Mark was in Alaska, so when they got there, I was baking cookies, making dinner, I'd been painting and unpacking, and I was in sweats, no makeup, no bra, covered in paint and cookie dough, holding Scout, who was tired, hungry and dirty.
So, the guy at the door, who looks middle aged, upper-middle class, and normal, says, "I know who you are -- you're a Stone!"
Um. Sure. My kids and my husband are, anyway. How do you know me? Boy Scouts?
"Oh, no -- I'm Mark's boss! I'm the guy who hired him! I'm the reason you guys moved here!"
Let me just put down the baby, take the cookies out of the oven, throw on a sweatshirt to attempt to cover up that I'm not wearing a bra -- I'm 44 with huge boobs and I've nursed three kids.

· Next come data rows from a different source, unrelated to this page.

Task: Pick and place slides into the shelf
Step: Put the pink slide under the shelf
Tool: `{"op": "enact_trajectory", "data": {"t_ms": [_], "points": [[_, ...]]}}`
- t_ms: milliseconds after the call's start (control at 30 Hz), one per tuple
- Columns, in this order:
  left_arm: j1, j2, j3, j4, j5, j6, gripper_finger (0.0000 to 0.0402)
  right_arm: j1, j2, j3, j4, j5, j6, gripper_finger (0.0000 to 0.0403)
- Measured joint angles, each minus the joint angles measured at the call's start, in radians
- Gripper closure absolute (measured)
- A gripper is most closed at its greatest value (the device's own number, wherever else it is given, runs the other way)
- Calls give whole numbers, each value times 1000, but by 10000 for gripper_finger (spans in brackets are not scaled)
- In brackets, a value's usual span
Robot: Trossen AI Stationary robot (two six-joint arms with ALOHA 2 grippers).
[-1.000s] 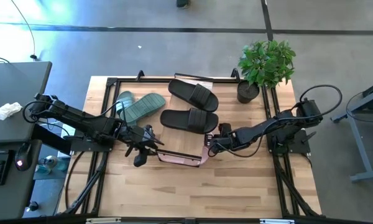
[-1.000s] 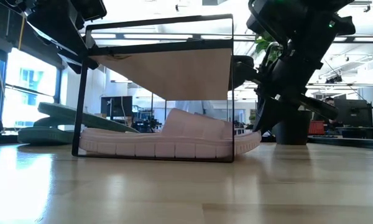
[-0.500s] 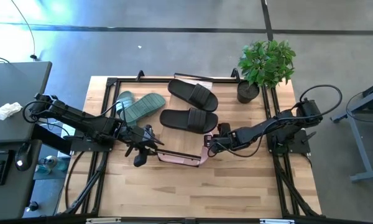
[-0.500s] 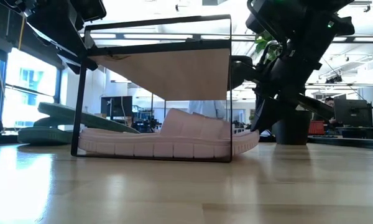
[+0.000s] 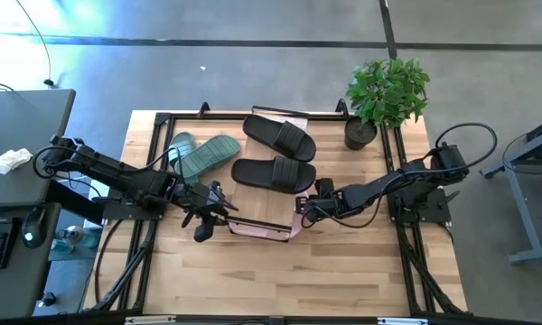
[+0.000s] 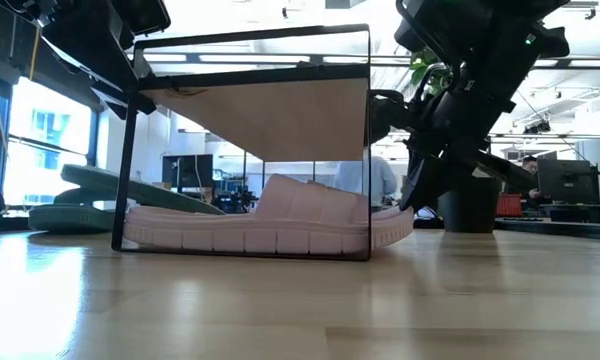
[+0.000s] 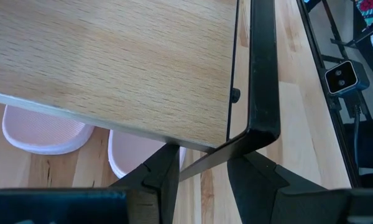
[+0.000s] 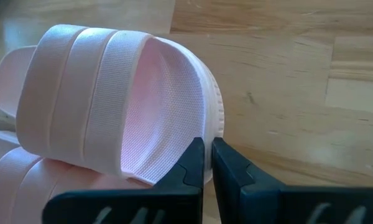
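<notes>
1. Centre frame, our left gripper (image 5: 219,209) pinches the shelf (image 5: 257,217) frame, tilting it.
2. Our right gripper (image 5: 303,208), jaws pressed together, nudges pink slides (image 6: 270,222) underneath.
3. Black slides (image 5: 276,154) and green slides (image 5: 199,153) remain outside.

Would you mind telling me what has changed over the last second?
The pink slide, pinched at its rim by the right gripper, slid slightly further under the shelf. The left gripper kept holding the shelf frame, tilted. Black slides and green slides stayed put.
</notes>
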Motion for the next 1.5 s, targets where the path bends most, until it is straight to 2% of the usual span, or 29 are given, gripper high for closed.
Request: {"op": "enact_trajectory", "data": {"t_ms": [167, 367, 533, 800, 967, 1100, 1167, 1267, 1367, 1500], "points": [[0, 0, 0, 0, -1, 2, 284, 0, 0, 0, 0, 2, -12, 392], [0, 0, 0, 0, -4, 2, 284, 0, 0, 0, 6, 2, 0, 325], [0, 1, 0, -4, -13, 2, 284, 19, -6, 4, 9, 71, 8, 281], [1, 2, 2, -7, -19, 2, 284, 46, -75, 6, -96, 86, 11, 261], [1, 2, 2, -8, -19, 2, 284, 83, -159, 5, -253, 149, 18, 269], [1, 2, 2, -8, -23, 2, 284, 126, -215, 4, -488, 87, 19, 308], [1, 2, 2, -8, -23, 2, 284, 144, -221, 2, -524, 59, 17, 339], [1, 2, 2, -8, -23, 2, 284, 165, -216, -34, -400, 47, -9, 390], [0, 1, 2, -8, -26, 2, 284, 161, -201, -117, -217, 49, -14, 395], [0, 1, 2, -8, -26, 2, 284, 130, -193, -213, -63, 83, 8, 401]]}}
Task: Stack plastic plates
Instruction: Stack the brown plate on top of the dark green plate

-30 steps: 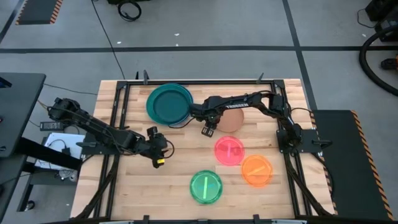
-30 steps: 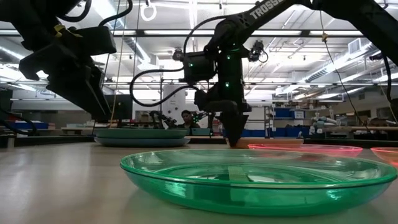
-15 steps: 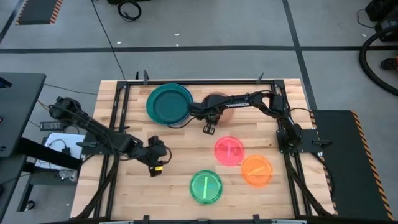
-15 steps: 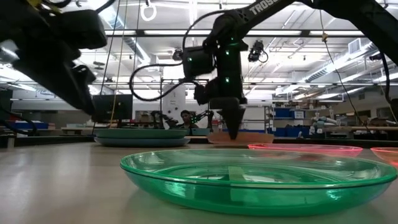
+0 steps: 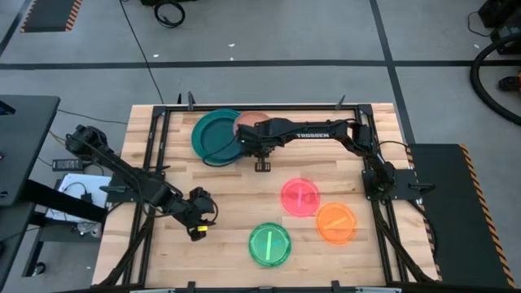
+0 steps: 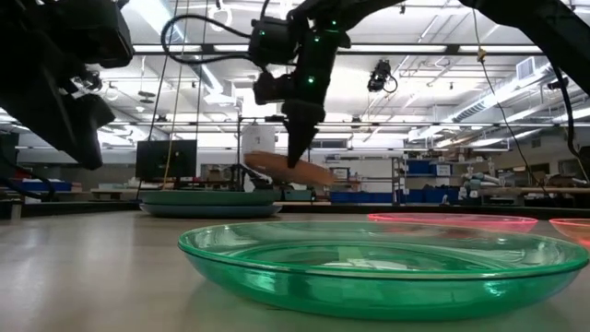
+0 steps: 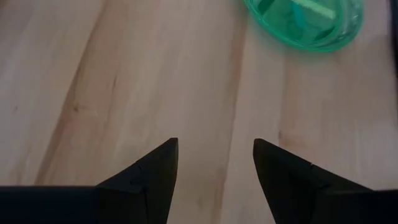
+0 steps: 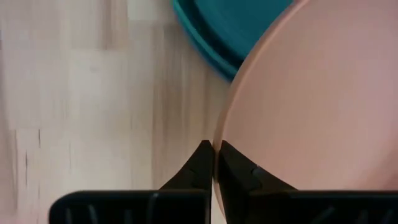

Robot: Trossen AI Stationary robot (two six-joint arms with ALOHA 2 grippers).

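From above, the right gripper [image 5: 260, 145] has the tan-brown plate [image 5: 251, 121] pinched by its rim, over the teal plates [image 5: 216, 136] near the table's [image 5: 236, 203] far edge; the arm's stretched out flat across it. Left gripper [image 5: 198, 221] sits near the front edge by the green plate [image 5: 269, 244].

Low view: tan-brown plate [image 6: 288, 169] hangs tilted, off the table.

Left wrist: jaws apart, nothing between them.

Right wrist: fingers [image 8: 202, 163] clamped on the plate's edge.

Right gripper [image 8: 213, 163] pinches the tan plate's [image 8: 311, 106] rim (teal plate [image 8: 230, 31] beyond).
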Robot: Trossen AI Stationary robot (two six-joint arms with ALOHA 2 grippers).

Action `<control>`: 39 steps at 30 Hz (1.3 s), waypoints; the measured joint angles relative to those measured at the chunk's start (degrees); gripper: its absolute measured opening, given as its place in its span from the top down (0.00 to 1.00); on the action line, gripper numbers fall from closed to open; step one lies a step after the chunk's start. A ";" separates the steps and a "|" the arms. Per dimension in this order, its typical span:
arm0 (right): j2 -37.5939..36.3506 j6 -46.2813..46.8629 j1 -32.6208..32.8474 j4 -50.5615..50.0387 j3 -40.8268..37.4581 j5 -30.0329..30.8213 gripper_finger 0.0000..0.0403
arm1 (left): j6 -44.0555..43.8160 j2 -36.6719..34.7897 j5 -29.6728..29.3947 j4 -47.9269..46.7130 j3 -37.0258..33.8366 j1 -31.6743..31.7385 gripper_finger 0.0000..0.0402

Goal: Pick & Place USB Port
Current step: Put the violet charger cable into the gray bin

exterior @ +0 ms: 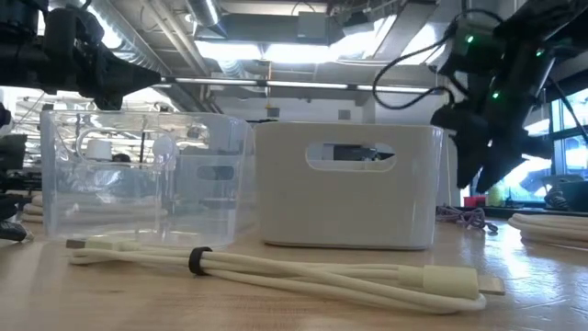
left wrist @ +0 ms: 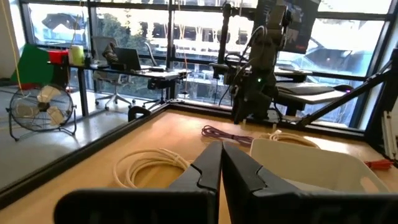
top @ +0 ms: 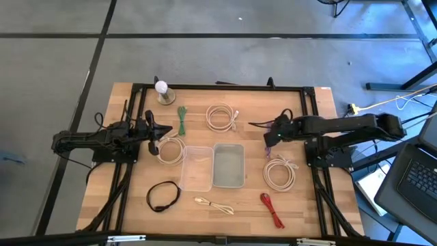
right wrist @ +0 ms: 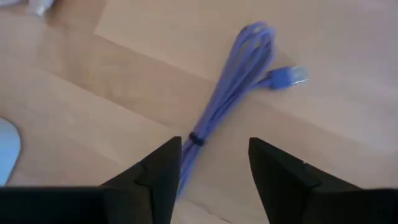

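Right gripper (right wrist: 211, 165) fingers spread, hovering above bundled purple USB cable (right wrist: 239, 74); cable lies between fingertips, untouched.

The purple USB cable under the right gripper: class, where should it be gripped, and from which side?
Grip the purple USB cable at its dark tie band, from straight above. The strands are bundled tightest there, and the open right gripper already straddles it.

left hand (left wrist: 221, 163): closed, raised | right hand (right wrist: 214, 163): open, pointing down
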 joint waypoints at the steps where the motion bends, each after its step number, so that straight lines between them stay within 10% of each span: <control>1: 1.03 -0.01 -0.27 0.65 -0.03 -0.72 0.51 | -0.02 0.00 0.02 0.00 0.02 0.00 0.98; 21: 18.06 -1.46 -0.34 9.41 0.25 4.28 0.51 | 0.00 0.00 1.04 -0.47 0.01 0.01 0.99; 30: 16.80 -6.20 -0.56 8.26 -0.34 11.99 0.94 | -1.93 0.00 2.23 -0.75 0.01 0.01 0.98; 39: 8.17 -13.56 2.55 -3.04 7.70 19.13 0.95 | -3.08 0.09 3.80 -1.04 0.01 0.00 0.98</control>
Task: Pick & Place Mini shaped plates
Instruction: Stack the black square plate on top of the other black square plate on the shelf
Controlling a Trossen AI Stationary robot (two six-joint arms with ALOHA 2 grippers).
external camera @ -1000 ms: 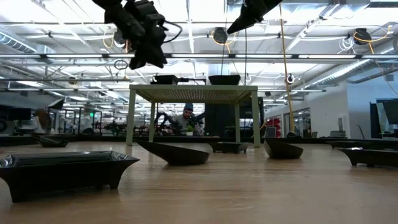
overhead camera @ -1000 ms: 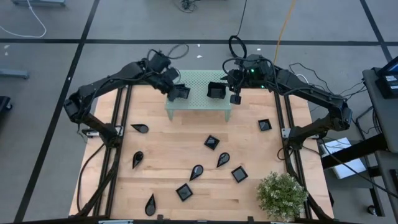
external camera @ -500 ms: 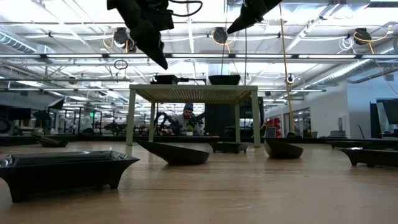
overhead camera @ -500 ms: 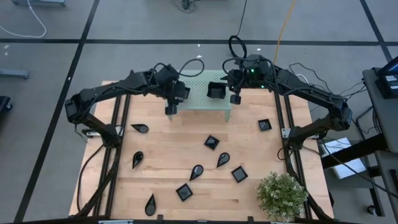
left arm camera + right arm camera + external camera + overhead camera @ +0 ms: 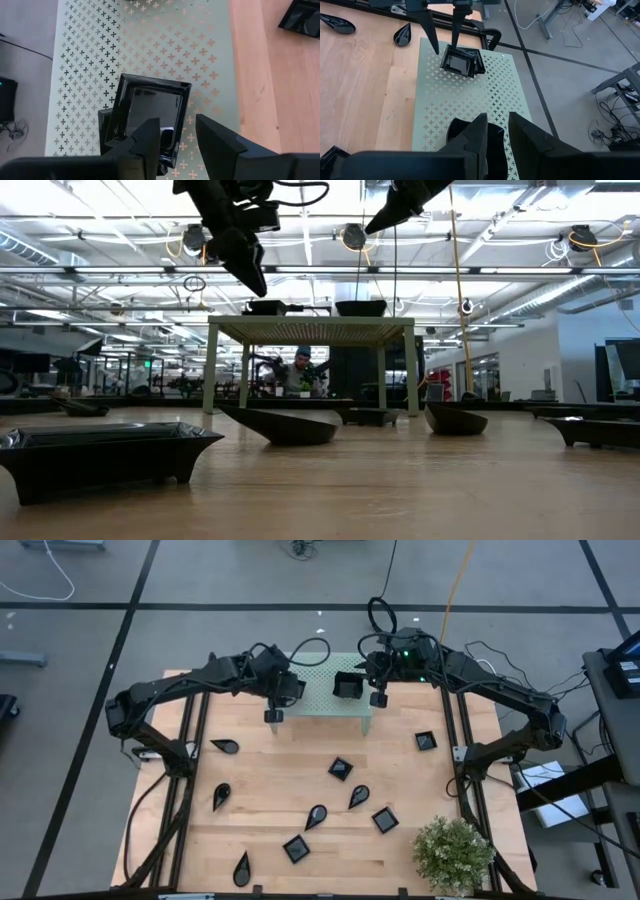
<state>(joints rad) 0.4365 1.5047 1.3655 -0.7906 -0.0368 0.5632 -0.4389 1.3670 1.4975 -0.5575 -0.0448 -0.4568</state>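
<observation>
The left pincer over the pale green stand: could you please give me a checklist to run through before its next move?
1. Left pincer open and empty: ok.
2. Glossy black square plate lying on the pale green perforated stand, not in the pincer: ok.
3. That plate sitting flat: not ok, it rests askew on a second black plate.
4. Left pincer above the plates, clear of them: ok in the low view.
5. Right pincer apart from the left one, over the stand's other end: ok.
6. Small black plates to fetch from the wooden table: ok, several lie there.
</observation>
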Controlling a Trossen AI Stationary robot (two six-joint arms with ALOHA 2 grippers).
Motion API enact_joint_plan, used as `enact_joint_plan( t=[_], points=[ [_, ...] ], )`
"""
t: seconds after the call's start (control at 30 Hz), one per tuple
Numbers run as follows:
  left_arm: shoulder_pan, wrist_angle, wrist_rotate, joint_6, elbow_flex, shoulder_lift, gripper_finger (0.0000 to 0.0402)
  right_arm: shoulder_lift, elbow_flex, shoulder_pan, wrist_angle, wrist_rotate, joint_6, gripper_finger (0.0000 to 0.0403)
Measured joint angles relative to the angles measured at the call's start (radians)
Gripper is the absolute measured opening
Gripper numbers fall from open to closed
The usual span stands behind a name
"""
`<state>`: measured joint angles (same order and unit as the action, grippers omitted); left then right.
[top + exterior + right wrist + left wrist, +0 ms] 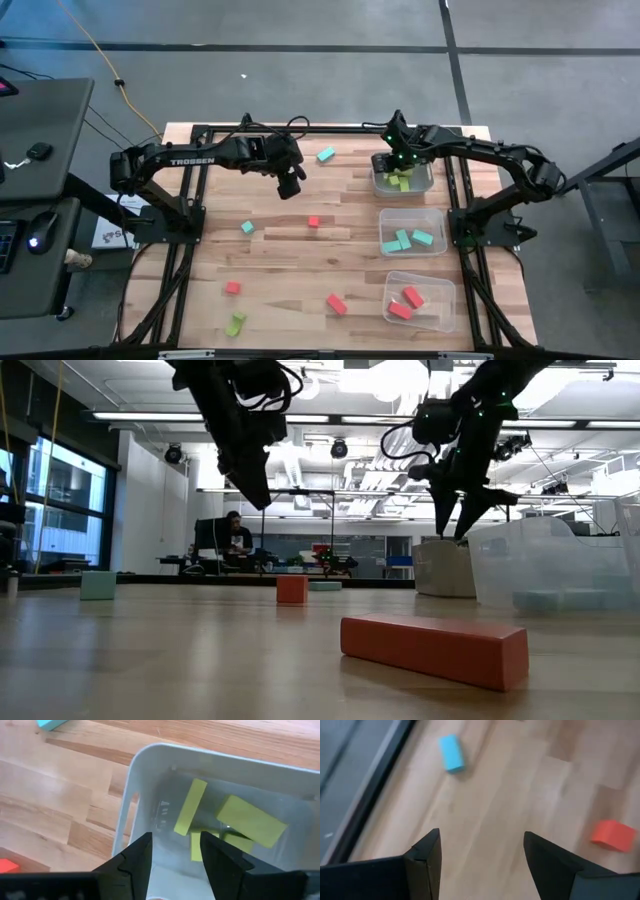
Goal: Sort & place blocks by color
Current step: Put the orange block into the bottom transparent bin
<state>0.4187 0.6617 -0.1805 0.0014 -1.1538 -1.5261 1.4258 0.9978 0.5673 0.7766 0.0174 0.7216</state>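
My left gripper (291,187) (482,855) hangs open above bare wood at the far middle of the table, with nothing between its fingers. Ahead of it lie a light blue block (452,752) and a red block (613,835). My right gripper (394,163) (175,855) stands open over the far clear bin (428,182), which holds several lime green blocks (250,821). The gap between its fingers is empty. The middle bin (436,218) holds light blue blocks (404,240). The near bin (447,290) holds red blocks (407,302).
Loose on the wood lie a blue block (326,155) at the far side, another blue block (247,228), a small red block (314,221), two red blocks (233,288) (336,304) and a green one (236,323) near the front. Beyond the table sits a person (236,532).
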Motion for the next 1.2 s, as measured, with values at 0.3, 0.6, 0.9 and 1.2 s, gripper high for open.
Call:
enact_joint_plan(
  t=[0.3,0.6,0.9,1.2],
  points=[
    [-0.002,0.002,0.157,0.003,0.0,0.0,0.0204,0.0,0.102,-0.102,0.1,0.089,0.05,0.0154],
    [-0.052,0.027,0.207,0.014,0.001,0.0,0.0204,0.0,0.222,-0.224,0.199,0.252,0.112,0.0154],
    [-0.127,0.03,0.207,0.02,0.001,-0.004,0.0204,-0.001,0.392,-0.27,0.319,0.388,0.064,0.0154],
    [-0.2,0.012,0.211,0.012,0.002,-0.127,0.0204,-0.001,0.533,-0.26,0.356,0.404,-0.073,0.0154]
  ],
)
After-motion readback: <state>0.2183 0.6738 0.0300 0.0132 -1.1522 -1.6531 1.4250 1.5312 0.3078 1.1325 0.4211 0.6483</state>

A bra is not optional when meeting new people.
He and his wife were polite, charming, funny and got a grand tour of the barn, the manure, the garden and the outbuildings, and I was happy I'd met him. Just not dressed like that.
However, next time I do Craigslist, I'm going to go to the door fully dressed. Even for crazy old ladies with lots of energy.
Who would have thought that my biggest logistical problem is how to get rid of a literal ton of horseshit?